Pourtant, cette enquête démontre que les Tunisiens pensent à 48% que la démocratie est préférable à tout autre type de gouvernement. Il y aurait toujours de l’espoir en dépit de la désillusion semble-t-il.
Il faudrait quand même tenir compte des 22% croyant que, dans certaines circonstances, un gouvernement non-démocratique peut-être préférable et des 25% qui se désintéressent totalement de la forme de gouvernement que pourrait avoir le pays.
D’ailleurs, se devant de choisir entre un système démocratique ou une économie prospère, 50% des interviewés voient que la prospérité est certainement plus importante, contre 21% qui pensent que la démocratie l’est plus.
Dans le même ordre d’idée, 41% trouvent que la Tunisie est une démocratie imparfaite et 28% que ce n’est pas du tout une démocratie.

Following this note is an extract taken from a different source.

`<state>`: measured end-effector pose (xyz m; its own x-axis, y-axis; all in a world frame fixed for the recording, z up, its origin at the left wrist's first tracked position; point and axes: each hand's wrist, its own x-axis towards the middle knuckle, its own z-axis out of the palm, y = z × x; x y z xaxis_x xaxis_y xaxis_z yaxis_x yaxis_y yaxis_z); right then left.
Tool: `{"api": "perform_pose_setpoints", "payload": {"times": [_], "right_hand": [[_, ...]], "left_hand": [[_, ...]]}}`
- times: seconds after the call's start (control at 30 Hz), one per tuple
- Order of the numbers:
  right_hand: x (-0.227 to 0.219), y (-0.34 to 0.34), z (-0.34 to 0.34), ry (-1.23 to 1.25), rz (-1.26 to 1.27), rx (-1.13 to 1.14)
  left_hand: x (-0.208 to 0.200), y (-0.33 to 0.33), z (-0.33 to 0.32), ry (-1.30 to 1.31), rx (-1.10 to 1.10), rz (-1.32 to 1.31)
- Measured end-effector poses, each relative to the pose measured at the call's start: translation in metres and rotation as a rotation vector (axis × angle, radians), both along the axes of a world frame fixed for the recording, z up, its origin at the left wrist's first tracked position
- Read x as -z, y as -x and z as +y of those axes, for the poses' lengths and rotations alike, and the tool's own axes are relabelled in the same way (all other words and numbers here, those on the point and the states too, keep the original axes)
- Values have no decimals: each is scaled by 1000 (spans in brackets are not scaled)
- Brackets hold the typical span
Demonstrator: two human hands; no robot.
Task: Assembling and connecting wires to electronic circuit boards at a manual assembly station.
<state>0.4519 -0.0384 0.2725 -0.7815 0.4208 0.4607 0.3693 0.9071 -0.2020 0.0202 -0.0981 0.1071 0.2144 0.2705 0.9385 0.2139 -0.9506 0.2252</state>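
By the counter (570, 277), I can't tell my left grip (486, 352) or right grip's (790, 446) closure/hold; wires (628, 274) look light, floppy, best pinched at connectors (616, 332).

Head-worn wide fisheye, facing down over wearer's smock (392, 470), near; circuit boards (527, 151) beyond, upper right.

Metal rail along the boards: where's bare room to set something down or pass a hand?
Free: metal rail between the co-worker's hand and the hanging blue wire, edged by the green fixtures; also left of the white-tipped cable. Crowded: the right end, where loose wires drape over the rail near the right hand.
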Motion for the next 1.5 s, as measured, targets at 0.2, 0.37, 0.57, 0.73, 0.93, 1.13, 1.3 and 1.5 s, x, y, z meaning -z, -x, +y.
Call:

A la classe politique, le Tunisien reproche son inaptitude à changer quoi que ce soit à la situation réelle du pays. Depuis 6 ans, plusieurs gouvernements se sont succédé à la tête du pays, mais la situation demeure inextricable. A l’espoir et aux mirifiques promesses des uns et des autres, ont pris place la désillusion et des tonnes de promesses non tenues.
En décembre 2016, 61% des Tunisiens trouvent que le gouvernement n’est en aucun cas en train de promouvoir des politiques et des programmes qui aident les jeunes à réussir. 73% estiment que les politiciens n’écoutent pas les besoins et les idées des jeunes. Ainsi, évaluant le rendement du gouvernement, 54% affirment qu’il est mauvais, contre 38% le trouvent « un peu bon ».
Niveau création des emplois, le rendement du gouvernement est mauvais à 65%. La lutte contre la corruption, mauvais à 58%. Pour réduire la dette publique, mauvais à 68%. Fournir des services comme les soins de santé, l’électricité et l’eau potable, on oppose le même jugement à 60%. Seul le travail du gouvernement en matière de protection du pays contre le terrorisme trouve grâce à leurs yeux avec 69% qui le trouvent bon.
Mais encore, 63% des interviewés avouent qu’ils ne savent pas sur quoi le gouvernement travaille actuellement ou quelles sont ses priorités. Seulement 8% répondent par l’affirmative. Respectivement, 64% et 57% trouvent que députés et ministères ne font rien.
La rupture entre le peuple et ses dirigeants semble consommée et le fossé abyssal. Une cassure que cette classe politique devrait prendre en considération et tenter au moins d’inverser la vapeur, sous peine d’un désengagement total et permanent.